## WHAT YOU WILL DO
Once you have located the line containing "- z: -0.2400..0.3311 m" in the material below, return it exactly along with each line after it through the line containing "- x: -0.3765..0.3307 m".

## AVAILABLE DATA
= = = =
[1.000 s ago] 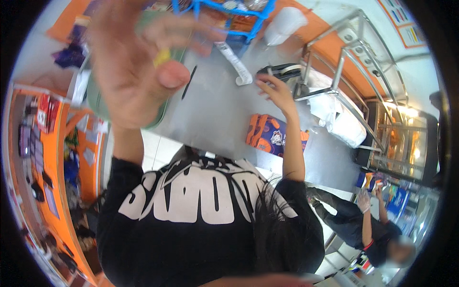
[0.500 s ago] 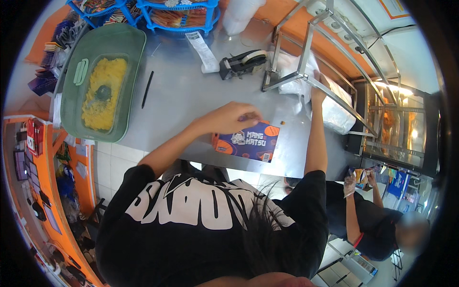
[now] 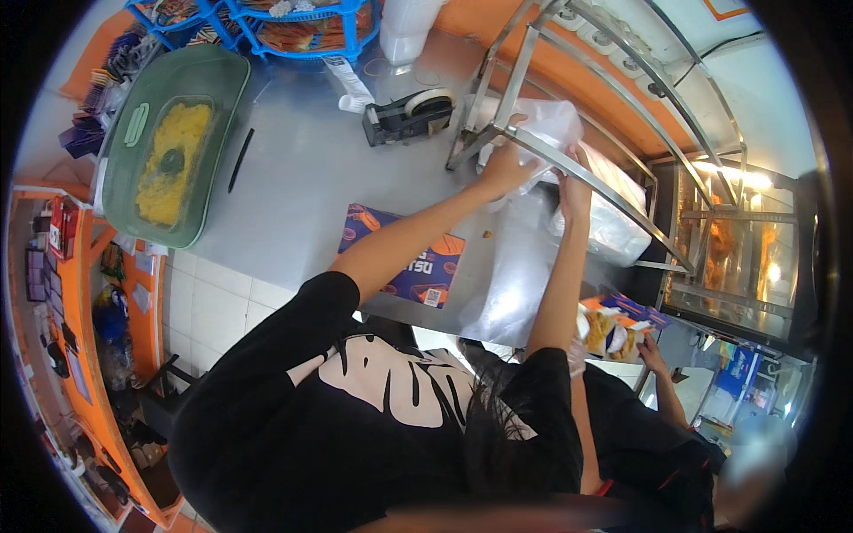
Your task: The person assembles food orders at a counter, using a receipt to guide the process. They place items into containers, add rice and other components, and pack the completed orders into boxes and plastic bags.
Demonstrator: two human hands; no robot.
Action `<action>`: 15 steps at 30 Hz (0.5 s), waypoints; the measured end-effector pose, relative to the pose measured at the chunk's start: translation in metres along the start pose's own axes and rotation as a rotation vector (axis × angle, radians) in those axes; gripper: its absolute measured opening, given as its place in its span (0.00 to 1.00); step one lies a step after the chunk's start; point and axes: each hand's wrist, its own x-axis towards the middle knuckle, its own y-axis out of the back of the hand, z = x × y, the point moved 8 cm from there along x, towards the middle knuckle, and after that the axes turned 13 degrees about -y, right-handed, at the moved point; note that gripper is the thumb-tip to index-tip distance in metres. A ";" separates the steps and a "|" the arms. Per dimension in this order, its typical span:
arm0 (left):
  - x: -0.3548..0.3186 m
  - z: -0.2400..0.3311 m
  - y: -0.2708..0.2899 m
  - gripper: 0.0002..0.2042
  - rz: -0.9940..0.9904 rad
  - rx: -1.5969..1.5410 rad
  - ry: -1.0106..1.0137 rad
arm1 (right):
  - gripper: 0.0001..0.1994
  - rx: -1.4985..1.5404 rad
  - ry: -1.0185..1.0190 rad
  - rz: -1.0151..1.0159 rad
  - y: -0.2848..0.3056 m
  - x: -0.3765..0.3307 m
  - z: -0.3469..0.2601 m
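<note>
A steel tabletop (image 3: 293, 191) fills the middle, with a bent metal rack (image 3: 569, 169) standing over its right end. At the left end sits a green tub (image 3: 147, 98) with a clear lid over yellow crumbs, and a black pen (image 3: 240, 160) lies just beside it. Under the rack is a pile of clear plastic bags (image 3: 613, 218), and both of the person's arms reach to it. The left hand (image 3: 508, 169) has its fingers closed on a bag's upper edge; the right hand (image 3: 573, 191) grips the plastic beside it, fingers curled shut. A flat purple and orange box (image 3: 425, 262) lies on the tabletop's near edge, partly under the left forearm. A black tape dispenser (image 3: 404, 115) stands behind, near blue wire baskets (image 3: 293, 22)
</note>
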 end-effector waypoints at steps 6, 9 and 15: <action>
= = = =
## EXERCISE ANSWER
  - z: -0.2400..0.3311 m
  - y: -0.2708..0.2899 m
  - gripper: 0.0002..0.2042
  - rz: -0.9940..0.9904 rad
  - rx: -1.5969..1.5410 rad
  - ry: -1.0106..1.0137 rad
arm1 (right):
  - gripper: 0.0001..0.1994
  - rx: -1.4985..1.5404 rad
  - ry: -1.0185..1.0190 rad
  - rz: -1.0151..1.0159 rad
  - y: -0.2848..0.3056 m
  - x: -0.3765..0.3307 m

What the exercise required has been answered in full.